Heads of state from China and India met on the sidelines of an event Tuesday. Chinese President Xi Jinping talked with Indian Prime Minister Narendra Modi for the first time after their widely unexpected 73-day military standoff over a disputed border region in the Himalayas. They agreed on a need for closer communication on security matters, Indian media reported. Reports such as this one from China’s official Xinhua News Agency indicate that the two sides are willing now to work with each other. China’s foreign ministry said on its website it should pursue along with India “peace and stability” along their borders.

More on Forbes: Has India Called China’s Bluff Over Doklam?

Whether this exchange leads to a fuller dialogue and deters another border standoff, one of the two Asian powers’ worst crises since their war in 1962, is hard to say. Chinese troops aren’t far off from the border showdown site and the underlying sovereignty dispute hasn’t been solved. The whole thing could reignite except for one problem: the hard, cold elements.

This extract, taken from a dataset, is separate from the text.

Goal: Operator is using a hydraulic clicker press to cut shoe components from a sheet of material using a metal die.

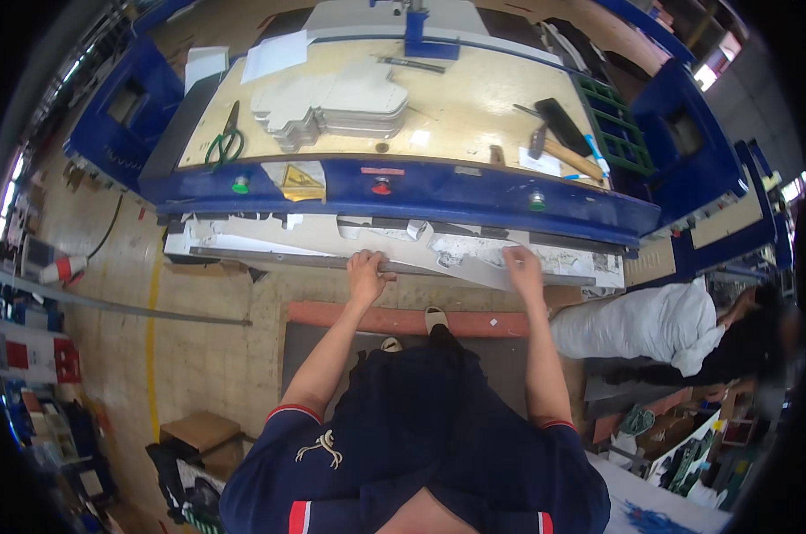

The standoff at Doklam plateau began in June when the tiny mountain country of Bhutan found Chinese working on a highway on the plateau and called India for help. India and China sent some 300 troops apiece. China has quit the highway at least for now. Each side evidently underestimated how much the other cared about control of the plateau.

The glow from the Modi-Xi encounter at the BRICS Summit in southern China, an event designed to drive cooperation among emerging countries, should last at least as long as Xi is preparing for the 19th National Congress of the Communist Party of China on Oct. 18, a chance for him to shore up power. Leaders from the two giant nations would find it embarrassing to send troops back so soon after posing for the global media’s cameras.

But lets say the glow fades and everyone inevitably gets angry again — including Bhutan that also claims the plateau.

The Doklam plateau sits in the world’s highest mountain range, including its highest peak Mt. Everest. That was fine June 16 when the standoff began in cool summer weather. But the 89-square-kilometer plateau is at around 14,000 feet (4,267 meters) in elevation. Winter temperatures get down below zero. Photos from the site show snowfall. Troops arriving from lower elevations take five days to acclimate and avoid altitude sickness, according to this report, which adds that foot travel is the most common way for troops to get around.

China has temporary structures around the plateau, according to this account, but not much else would bunk soldiers through winter. To build something permanent would raise anger again from whoever didn’t build it. That was the effect of the Chinese highway project in June.

A miscalculation could reignite the standoff. Who owns Doklam remains disputed, likewise control of two other pieces of land along the Sino-Indian border. China and India also might deepen military positions that make the standoff feel permanent, says Sameer Lalwani, deputy director for American think thank The Stimson Center’s South Asia program. Yet those positions might be more comfortable at lower elevations.

“A third possibility is that the standoff remains tense but stable for a few months until it peter outs and eventually de-escalates by default when winter sets and both sides are compelled to quietly withdraw from the region,” Lalwani says.